Трансфинит. Человек трансфинитный (Суханова) - страница 34

О, черт! Если бы у немцев! Но Германия слишком маленькая страна, даже вкупе с оккупированной Европой, чтобы семнадцать лет перемалывать жизни и кости. Лишь в Америке и у нас есть открытые площадки для многотысячного скота. Тоска пространств наверное только в такой стране и могла возникнуть, как и тоска по пространствам в наше торгашеское время. Тело и дух платоновского героя объемны, но тело способно терпеть, дух же, не находя оправдания и смысла, тоскует и сострадает пространствам.

Мой друг, теперь уже покойный, рассказывал из жизни на Колыме, как, поймав где-то суку, уголовники коллективно ее поимели, чтобы тут же убить и сварить из нее кондер. Н-да-с, многим ли отличались те белые офицеры из Славянска, пустившие в распыл город и девочек, от уголовников с Колымы? Поиметь и уничтожить.
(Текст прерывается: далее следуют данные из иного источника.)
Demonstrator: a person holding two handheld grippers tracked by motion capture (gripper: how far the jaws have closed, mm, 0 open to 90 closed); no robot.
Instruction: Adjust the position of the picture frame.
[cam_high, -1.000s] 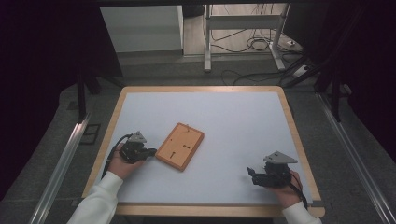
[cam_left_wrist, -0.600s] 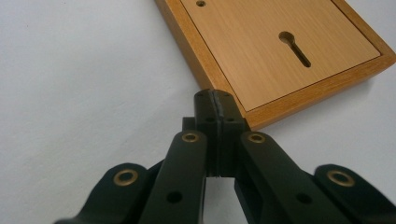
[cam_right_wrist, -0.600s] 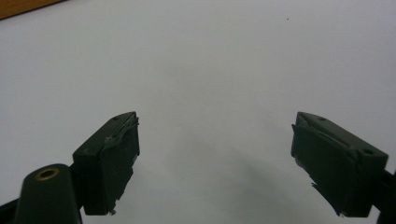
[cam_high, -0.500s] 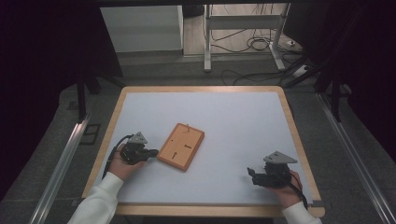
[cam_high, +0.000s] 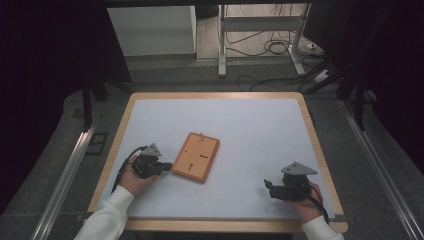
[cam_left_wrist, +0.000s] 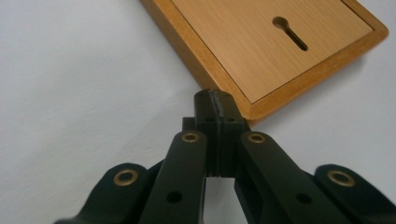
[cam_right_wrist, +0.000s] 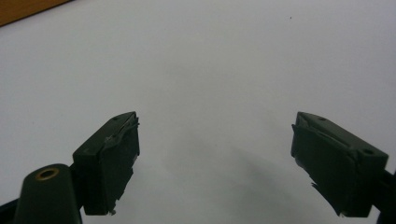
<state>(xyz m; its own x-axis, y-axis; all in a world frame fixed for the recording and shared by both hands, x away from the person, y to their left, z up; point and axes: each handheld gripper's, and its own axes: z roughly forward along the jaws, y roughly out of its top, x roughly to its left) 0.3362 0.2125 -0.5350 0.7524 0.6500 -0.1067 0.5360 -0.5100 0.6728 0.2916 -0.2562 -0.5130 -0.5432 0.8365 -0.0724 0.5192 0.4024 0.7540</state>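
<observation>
A flat wooden frame (cam_high: 196, 156) lies back side up on the white table top, with a keyhole slot (cam_left_wrist: 290, 34) in its panel. My left gripper (cam_high: 167, 165) lies low at the frame's left near corner. Its jaws are shut with nothing between them. In the left gripper view the left gripper's closed tips (cam_left_wrist: 215, 99) meet the rim of the frame (cam_left_wrist: 219, 74) just short of that corner; I cannot tell if they press on it. My right gripper (cam_high: 269, 188) rests near the table's front right, well away from the frame. The right gripper (cam_right_wrist: 215, 154) has its jaws wide open over bare white surface.
The table (cam_high: 310, 127) has a raised wooden rim around the white top. Beyond its far edge are a metal stand (cam_high: 222, 45) and cables (cam_high: 272, 47) on the floor. Metal rails (cam_high: 65, 175) run along both sides of the table.
My left hand has shifted only slightly, its gripper staying at the frame's near corner. The frame and the right gripper have not moved.
</observation>
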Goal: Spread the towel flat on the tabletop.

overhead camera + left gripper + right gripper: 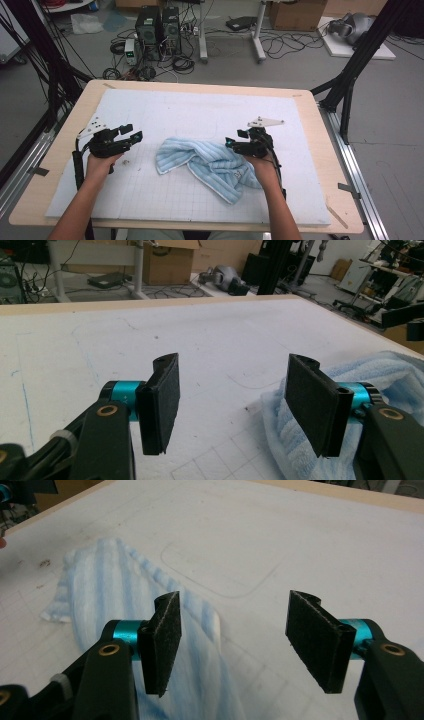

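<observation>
A light blue striped towel (210, 164) lies crumpled on the white mat, between my two hands. My left gripper (131, 134) hovers left of the towel, open, with nothing between its pads. In the left gripper view its jaws (240, 405) stand apart over bare mat, and the towel (380, 375) lies behind the right pad. My right gripper (236, 141) sits at the towel's right part, open. In the right gripper view its jaws (235, 640) are spread, with the towel (100, 590) below and to the left and nothing pinched.
The white gridded mat (200, 110) covers most of the wooden table (330, 150). Small dark specks (131, 162) lie on the mat near my left hand. Beyond the table, computers, cables and boxes stand on the floor.
</observation>
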`<state>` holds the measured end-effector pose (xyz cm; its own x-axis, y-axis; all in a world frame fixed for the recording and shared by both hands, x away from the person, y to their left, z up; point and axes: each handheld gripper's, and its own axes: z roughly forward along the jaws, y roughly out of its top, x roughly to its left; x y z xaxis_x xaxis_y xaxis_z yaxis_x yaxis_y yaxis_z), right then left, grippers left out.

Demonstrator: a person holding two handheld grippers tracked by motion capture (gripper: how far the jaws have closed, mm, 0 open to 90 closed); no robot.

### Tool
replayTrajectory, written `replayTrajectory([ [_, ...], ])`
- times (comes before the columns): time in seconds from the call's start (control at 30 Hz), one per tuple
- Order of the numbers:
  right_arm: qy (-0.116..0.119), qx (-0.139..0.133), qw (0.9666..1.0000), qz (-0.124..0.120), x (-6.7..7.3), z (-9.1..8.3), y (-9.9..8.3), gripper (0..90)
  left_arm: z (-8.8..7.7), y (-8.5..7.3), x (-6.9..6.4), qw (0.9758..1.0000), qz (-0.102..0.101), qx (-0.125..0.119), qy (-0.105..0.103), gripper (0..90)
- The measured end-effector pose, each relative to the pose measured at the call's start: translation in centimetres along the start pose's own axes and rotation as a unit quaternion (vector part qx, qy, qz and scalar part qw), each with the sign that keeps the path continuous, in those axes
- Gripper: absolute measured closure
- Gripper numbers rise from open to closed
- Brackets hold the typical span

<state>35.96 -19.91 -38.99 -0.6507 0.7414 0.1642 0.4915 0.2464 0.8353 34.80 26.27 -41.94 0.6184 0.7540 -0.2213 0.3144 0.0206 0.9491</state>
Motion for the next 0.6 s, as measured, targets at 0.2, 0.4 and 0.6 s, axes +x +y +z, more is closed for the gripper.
replayTrajectory([
  [0.2,0.016,0.015,0.9993,-0.028,1.0,3.0,2.1,39.3,-0.1,0.0,-0.1,1.0000,0.000,-0.001,0.001,39.2],
  [0.4,0.036,0.039,0.9976,-0.043,1.3,5.3,2.7,47.7,0.1,-0.1,-0.1,1.0000,0.001,0.003,0.002,39.1],
  [0.6,0.050,0.063,0.9951,-0.057,2.0,7.4,3.1,53.3,0.2,-0.2,0.0,1.0000,-0.001,0.007,0.002,39.1],
])
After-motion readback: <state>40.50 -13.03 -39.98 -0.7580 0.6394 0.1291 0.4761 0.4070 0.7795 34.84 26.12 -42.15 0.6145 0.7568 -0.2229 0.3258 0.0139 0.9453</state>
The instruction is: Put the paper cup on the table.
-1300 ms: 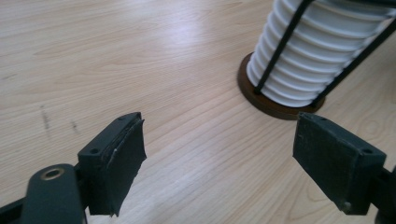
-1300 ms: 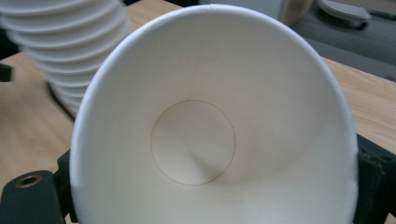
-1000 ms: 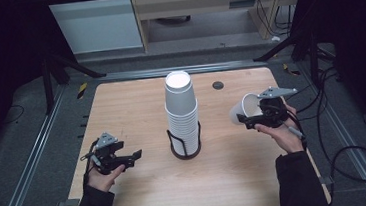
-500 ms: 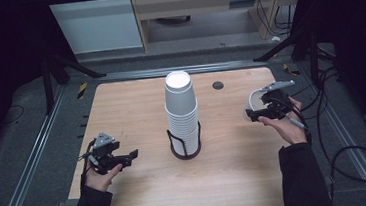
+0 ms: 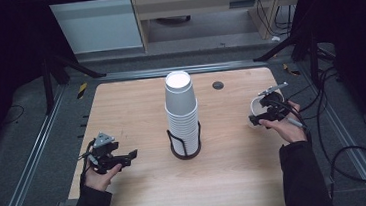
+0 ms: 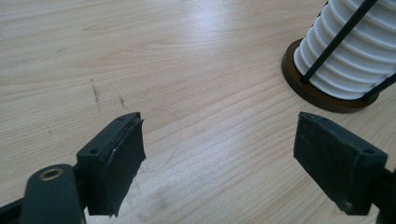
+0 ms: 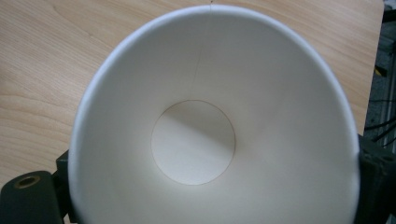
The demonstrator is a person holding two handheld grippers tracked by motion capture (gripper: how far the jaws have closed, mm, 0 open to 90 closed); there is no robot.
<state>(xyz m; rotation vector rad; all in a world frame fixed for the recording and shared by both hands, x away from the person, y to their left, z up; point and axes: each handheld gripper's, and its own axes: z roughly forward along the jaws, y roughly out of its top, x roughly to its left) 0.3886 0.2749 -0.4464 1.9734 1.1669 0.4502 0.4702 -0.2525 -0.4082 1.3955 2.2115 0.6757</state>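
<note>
Right claw [image 5: 262, 118] is out near the right edge of the bench [image 5: 136, 107], and it's got a white paper cup [image 5: 259, 105] clamped between its jaws. In the right gripper view the cup [image 7: 205, 126] sits straight ahead of the claw, mouth turned toward the camera, so you look down inside to its round bottom. A black jaw shows just outside the cup wall at each lower corner, pressed up against it. Those jaws have just eased a touch wider, yet the cup sits between them with the pads on its sides.

Over on the other side, the left claw [image 5: 125, 158] hangs low over the bench with its jaws wide apart and bare wood between them. In the left gripper view both pads [image 6: 116, 158] stand well clear of each other. Ahead of that claw and off to its right stands the tall stack of white cups [image 6: 355, 51], nested together in a black wire holder [image 6: 317, 88] on a dark round base. From the high view the stack [image 5: 181, 108] rises at the middle of the bench, between the two claws and well apart from each.
</note>
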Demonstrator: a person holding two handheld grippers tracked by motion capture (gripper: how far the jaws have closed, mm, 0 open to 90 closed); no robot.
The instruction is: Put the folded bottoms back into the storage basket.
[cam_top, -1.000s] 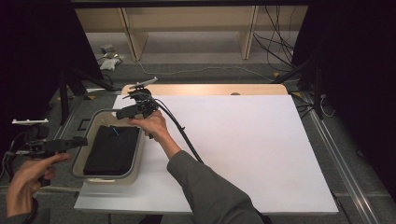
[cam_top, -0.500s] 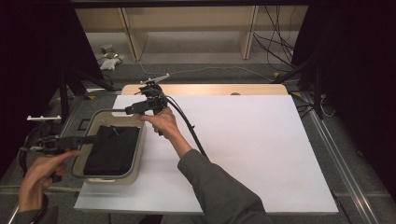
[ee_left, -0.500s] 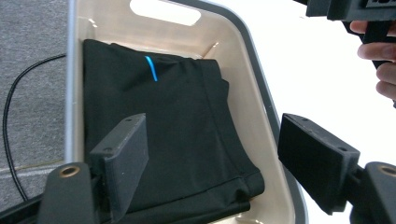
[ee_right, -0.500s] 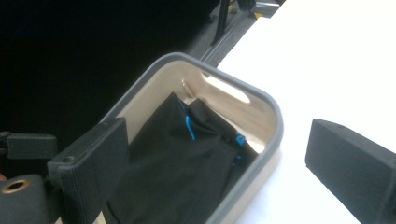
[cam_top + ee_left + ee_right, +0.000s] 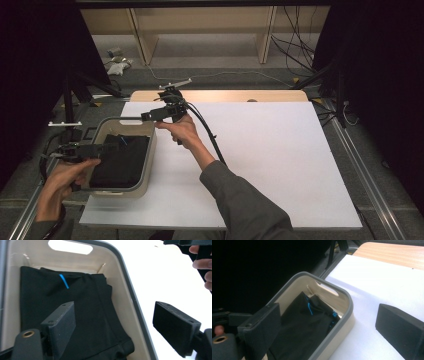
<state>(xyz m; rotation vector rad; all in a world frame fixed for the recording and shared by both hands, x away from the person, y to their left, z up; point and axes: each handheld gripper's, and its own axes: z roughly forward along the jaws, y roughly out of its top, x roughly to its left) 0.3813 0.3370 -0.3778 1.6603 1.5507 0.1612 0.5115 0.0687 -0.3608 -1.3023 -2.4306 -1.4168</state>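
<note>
A cream basket with a grey rim stands at the left end of the white table. In it lies a folded black garment with a blue tag. My left gripper reaches in over the basket's left wall. In the left gripper view this gripper is open above the garment and the basket's rim, its jaws just having been opening and gripping nothing. My right gripper hovers at the basket's far right corner, and the right gripper view has it open and empty over the rim.
A white sheet covers the table to the right of the basket. A strip of bare wood runs along the table's far edge. The right gripper's cable trails across the sheet. Dark stands and cables lie on the floor beyond.
The left hand and its gripper have moved right, over the basket's left wall. The right gripper has shifted a little right and farther back at the basket's far corner.
</note>
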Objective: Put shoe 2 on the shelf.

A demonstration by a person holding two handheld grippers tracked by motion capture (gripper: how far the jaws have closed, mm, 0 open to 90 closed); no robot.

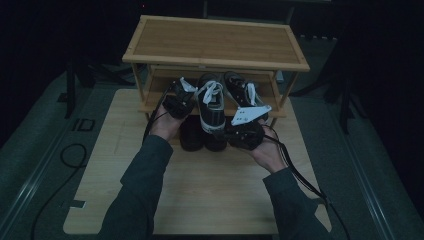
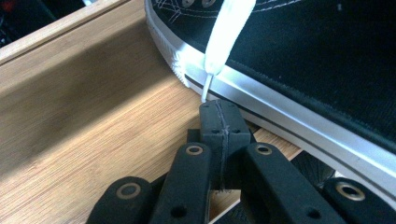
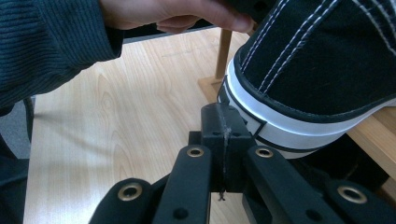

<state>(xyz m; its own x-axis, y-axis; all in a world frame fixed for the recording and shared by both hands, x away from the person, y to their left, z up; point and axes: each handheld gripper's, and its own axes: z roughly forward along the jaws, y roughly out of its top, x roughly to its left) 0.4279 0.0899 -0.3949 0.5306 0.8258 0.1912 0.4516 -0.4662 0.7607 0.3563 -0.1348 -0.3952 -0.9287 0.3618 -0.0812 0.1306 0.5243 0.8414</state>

Немецкий офицер из оккупантов сначала употребил, потом расстрелял красавицу еврейку, нимало не смущаясь, как не смущались и уголовники. Вот только сука, говорил друг, была доверчива не по-людски, она облизывалась, довольная лаской и товариществом людей, не замечая, что мужской гарем собирается использовать ее до конца. Заметьте, их не стошнило от этой пищи — пускай тошнит тех, кто ест икру и ананасы, в то время, как они поедают ими же изнасилованную собаку.

Как часто досадуют на меня люди, внимая этим историям, ибо в каком угодно мире делай, что угодно, но будь интеллигентен: ешь ножом и вилкой, выражайся прилично, не напоминай, что жаркое было теленком, а родной дядя в красивых скрипящих ремнях (рассказывала женщина в очереди) говорил, забавляясь удачной рифмой, умирающим: «Тут вам больница, тут и гробница». Руками, между прочим, этот красивый дядя никогда не бил. Разные бывают люди: одни любят личный контакт — рукой, костяшками, другие (может быть, руки слабые или все же брезгливость) предпочитают пользоваться вспомогательными предметами, третьи вообще препоручают это другим. Побывавшие в таганрогском гестапо рассказывали, что офицеры, руководившие допросом, сами истязаниями и пытками не занимались — это делали русские, которые предпочитали пытать и расстреливать, вместо того, чтобы пытали и расстреливали их.

...Ты вот все о приговорах, камере, лагере и есть ли этому аналоги. Есть. у обреченных в гематологическом отделении, когда жизнь — это уже ничего кроме боли и отравленности, тошноты и бессилия.



;;



«Дальнейшее — молчание», — сказал я тебе недавно несколько выспренно. а ведь это смешно, скажем попросту — нелогично, если вспомнить, что большинство из нас, революционеров и социалистов всех мастей, выживали, чтобы — такая вот была идея, цель, — чтобы рассказать. Мы, как гениальный Галуа или андерсеновская Элиза, вязавшая из крапивы рубашки для заколдованных своих братьев, не имели права умереть, пока не откроем народу правды. Утаиваемой правды, что в стране произошел фашистский переворот, что революция почти целиком погибла в лагерях, что Сталин строил не социализм, а капитализм в государственной его форме, эксплуатируя для неких высших целей свою азиатскую империю, основанную на догме, идее и терроре, а прежде всего на лжи. Империя, империализм — вот что это было.